### [Task description]
Your response should consist of every line below, reproduced without alteration.
▼
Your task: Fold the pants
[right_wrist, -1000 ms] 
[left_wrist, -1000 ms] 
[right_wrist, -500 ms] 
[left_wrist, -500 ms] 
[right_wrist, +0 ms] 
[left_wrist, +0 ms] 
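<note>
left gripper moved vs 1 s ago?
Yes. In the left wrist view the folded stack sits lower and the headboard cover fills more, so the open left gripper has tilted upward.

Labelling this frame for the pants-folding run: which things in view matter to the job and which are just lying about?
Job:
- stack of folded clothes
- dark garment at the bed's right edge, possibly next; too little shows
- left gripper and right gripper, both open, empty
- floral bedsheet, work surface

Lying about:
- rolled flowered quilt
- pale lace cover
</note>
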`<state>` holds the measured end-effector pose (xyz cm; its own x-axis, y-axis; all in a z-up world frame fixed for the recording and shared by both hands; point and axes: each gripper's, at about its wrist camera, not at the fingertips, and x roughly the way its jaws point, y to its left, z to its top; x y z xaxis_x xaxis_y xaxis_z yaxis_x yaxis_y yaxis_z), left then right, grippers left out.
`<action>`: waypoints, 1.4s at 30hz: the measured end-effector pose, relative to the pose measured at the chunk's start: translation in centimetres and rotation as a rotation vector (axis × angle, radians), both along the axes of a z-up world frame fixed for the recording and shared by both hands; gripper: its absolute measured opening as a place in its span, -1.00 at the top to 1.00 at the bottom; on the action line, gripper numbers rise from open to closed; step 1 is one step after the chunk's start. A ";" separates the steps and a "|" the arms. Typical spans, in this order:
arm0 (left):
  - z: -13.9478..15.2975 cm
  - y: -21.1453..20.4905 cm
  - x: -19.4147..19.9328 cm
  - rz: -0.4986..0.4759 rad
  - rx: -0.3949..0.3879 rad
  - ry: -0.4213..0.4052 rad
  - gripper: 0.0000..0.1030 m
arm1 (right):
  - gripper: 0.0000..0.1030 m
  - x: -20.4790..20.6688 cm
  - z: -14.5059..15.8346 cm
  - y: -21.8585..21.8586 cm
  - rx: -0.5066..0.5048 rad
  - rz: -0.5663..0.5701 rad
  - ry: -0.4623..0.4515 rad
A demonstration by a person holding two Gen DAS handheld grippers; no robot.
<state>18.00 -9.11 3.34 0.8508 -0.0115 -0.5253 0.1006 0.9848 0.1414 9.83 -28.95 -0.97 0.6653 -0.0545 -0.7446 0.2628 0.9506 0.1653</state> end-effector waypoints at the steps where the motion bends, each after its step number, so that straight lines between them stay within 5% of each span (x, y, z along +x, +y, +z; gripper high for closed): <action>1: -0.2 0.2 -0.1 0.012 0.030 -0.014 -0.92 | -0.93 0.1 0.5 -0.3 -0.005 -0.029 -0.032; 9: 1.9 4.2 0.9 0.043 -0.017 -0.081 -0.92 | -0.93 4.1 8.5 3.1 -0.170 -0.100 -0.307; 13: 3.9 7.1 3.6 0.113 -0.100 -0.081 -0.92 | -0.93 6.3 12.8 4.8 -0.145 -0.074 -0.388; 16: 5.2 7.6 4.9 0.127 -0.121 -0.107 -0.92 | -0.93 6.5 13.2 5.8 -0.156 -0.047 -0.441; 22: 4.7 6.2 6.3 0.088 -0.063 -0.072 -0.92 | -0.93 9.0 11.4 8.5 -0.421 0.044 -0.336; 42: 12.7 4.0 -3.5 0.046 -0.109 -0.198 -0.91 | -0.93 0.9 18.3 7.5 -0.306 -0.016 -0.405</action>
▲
### [Answer]
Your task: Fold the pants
[right_wrist, -1000 ms] 
[left_wrist, -1000 ms] 
[right_wrist, -500 ms] 
[left_wrist, -500 ms] 
[right_wrist, +0 ms] 
[left_wrist, +0 ms] 
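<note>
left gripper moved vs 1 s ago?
Yes. In the left wrist view the folded stack sits lower and the headboard cover fills more, so the open left gripper has tilted upward.

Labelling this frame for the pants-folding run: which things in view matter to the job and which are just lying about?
Job:
- stack of folded clothes
- dark garment at the bed's right edge, possibly next; too little shows
- left gripper and right gripper, both open, empty
- floral bedsheet, work surface

Lying about:
- rolled flowered quilt
- pale lace cover
</note>
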`<state>` holds the measured end-effector pose (xyz cm; its own x-axis, y-axis; all in a z-up world frame fixed for the recording and shared by both hands; point and axes: each gripper's, at about its wrist camera, not at the fingertips, and x roughly the way its jaws point, y to its left, z to its top; x y z xaxis_x xaxis_y xaxis_z yaxis_x yaxis_y yaxis_z), left then right, grippers left out.
`<action>`: waypoints, 1.4s at 30hz: the measured end-effector pose, relative to the pose measured at the chunk's start: translation in centimetres and rotation as a rotation vector (axis × angle, radians), both along the axes of a z-up world frame fixed for the recording and shared by both hands; gripper: its absolute measured opening as a place in its span, -1.00 at the top to 1.00 at the bottom; on the action line, gripper numbers rise from open to closed; step 1 is one step after the chunk's start. A ";" separates the steps and a "|" the arms. Typical spans, in this order:
arm0 (left):
  - z: -13.9478..15.2975 cm
  - y: -21.1453..20.4905 cm
  - x: -19.4147..19.9328 cm
  - rz: -0.4986..0.4759 rad
  - rx: -0.3949..0.3879 rad
  - ry: -0.4213..0.4052 rad
  - gripper: 0.0000..0.1030 m
arm1 (right):
  - gripper: 0.0000..0.1030 m
  - x: -20.4790..20.6688 cm
  - z: -14.5059..15.8346 cm
  - y: -21.8585..21.8586 cm
  - rx: -0.5066..0.5048 rad
  - rz: -0.5663..0.5701 rad
  - ry: -0.4623..0.4515 rad
A demonstration by a person holding two Gen DAS handheld grippers; no robot.
<state>18.00 -9.11 3.34 0.8508 -0.0115 -0.5253 0.1006 0.9848 0.1414 9.83 -28.95 -0.97 0.6653 -0.0545 -0.7446 0.2628 0.9506 0.1653</state> end-effector waypoints at the steps where the motion bends, each after its step number, so that straight lines between them stay within 5% of each span (x, y, z along +x, +y, +z; gripper high for closed): <action>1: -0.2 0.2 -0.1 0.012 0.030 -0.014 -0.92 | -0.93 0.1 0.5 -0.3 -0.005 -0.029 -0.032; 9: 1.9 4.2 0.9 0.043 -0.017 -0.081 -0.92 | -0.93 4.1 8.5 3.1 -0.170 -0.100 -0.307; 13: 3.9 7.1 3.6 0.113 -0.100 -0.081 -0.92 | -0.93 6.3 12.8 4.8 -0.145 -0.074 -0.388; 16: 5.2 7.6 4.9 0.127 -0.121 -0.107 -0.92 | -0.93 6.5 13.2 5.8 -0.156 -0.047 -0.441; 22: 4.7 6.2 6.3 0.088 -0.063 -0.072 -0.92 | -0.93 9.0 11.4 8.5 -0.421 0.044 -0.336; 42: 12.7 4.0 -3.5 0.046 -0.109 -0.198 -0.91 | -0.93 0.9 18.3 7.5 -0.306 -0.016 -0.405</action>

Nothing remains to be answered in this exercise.